##### Information supplied

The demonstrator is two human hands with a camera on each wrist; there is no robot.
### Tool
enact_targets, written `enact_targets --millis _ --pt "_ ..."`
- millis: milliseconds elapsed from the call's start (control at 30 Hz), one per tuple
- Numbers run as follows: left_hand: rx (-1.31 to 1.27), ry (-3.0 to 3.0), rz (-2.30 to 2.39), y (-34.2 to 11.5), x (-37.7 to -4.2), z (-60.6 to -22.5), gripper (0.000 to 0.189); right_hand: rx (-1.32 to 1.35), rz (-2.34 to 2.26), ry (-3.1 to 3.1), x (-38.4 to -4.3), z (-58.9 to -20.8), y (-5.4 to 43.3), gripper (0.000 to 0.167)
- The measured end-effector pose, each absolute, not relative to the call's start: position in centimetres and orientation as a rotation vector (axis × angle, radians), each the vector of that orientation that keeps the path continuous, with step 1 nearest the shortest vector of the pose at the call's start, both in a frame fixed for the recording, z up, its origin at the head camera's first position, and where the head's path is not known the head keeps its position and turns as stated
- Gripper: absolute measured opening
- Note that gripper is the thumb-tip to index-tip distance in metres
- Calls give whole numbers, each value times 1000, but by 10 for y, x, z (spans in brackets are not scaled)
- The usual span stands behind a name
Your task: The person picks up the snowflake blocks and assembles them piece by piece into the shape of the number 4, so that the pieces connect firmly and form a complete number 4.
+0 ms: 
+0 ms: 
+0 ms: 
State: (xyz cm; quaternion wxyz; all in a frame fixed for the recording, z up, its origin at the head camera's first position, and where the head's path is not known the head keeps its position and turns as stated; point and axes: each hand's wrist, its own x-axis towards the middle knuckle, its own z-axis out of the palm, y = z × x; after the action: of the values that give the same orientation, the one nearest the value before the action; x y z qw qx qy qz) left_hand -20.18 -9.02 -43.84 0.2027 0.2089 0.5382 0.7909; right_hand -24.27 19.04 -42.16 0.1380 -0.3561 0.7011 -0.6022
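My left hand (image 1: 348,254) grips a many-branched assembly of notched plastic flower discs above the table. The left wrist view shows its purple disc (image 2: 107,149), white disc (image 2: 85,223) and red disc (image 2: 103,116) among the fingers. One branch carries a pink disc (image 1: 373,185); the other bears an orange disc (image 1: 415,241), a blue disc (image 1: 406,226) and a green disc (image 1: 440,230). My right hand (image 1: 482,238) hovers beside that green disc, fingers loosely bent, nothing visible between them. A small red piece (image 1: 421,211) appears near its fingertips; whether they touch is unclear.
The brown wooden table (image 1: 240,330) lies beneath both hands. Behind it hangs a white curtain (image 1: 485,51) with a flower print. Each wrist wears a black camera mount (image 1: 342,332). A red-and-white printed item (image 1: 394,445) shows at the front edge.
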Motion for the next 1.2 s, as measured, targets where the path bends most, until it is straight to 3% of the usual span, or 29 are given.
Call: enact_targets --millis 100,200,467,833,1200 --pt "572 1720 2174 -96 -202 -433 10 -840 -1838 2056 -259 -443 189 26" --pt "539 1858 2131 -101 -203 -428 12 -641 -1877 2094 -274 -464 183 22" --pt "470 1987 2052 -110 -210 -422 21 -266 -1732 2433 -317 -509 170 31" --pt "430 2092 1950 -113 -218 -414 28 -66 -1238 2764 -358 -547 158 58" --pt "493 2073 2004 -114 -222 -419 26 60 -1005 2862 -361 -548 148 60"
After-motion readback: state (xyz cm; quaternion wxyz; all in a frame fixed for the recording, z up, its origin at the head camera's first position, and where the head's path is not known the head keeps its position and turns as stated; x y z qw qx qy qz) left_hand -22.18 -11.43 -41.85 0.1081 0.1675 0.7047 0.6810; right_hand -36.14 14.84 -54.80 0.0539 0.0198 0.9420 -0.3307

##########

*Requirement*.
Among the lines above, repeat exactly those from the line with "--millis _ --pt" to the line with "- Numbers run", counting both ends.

*Answer area*.
enact_targets, written `enact_targets --millis _ --pt "_ ..."`
- millis: milliseconds elapsed from the call's start (control at 30 Hz), one per tuple
- Numbers run as follows: left_hand: rx (-1.31 to 1.27), ry (-3.0 to 3.0), rz (-2.30 to 2.39), y (-34.2 to 11.5), x (-37.7 to -4.2), z (-60.6 to -22.5), gripper (0.000 to 0.189); right_hand: rx (-1.32 to 1.35), rz (-2.34 to 2.26), ry (-3.1 to 3.1), x (-38.4 to -4.3), z (-58.9 to -20.8), y (-5.4 to 43.3), gripper (0.000 to 0.167)

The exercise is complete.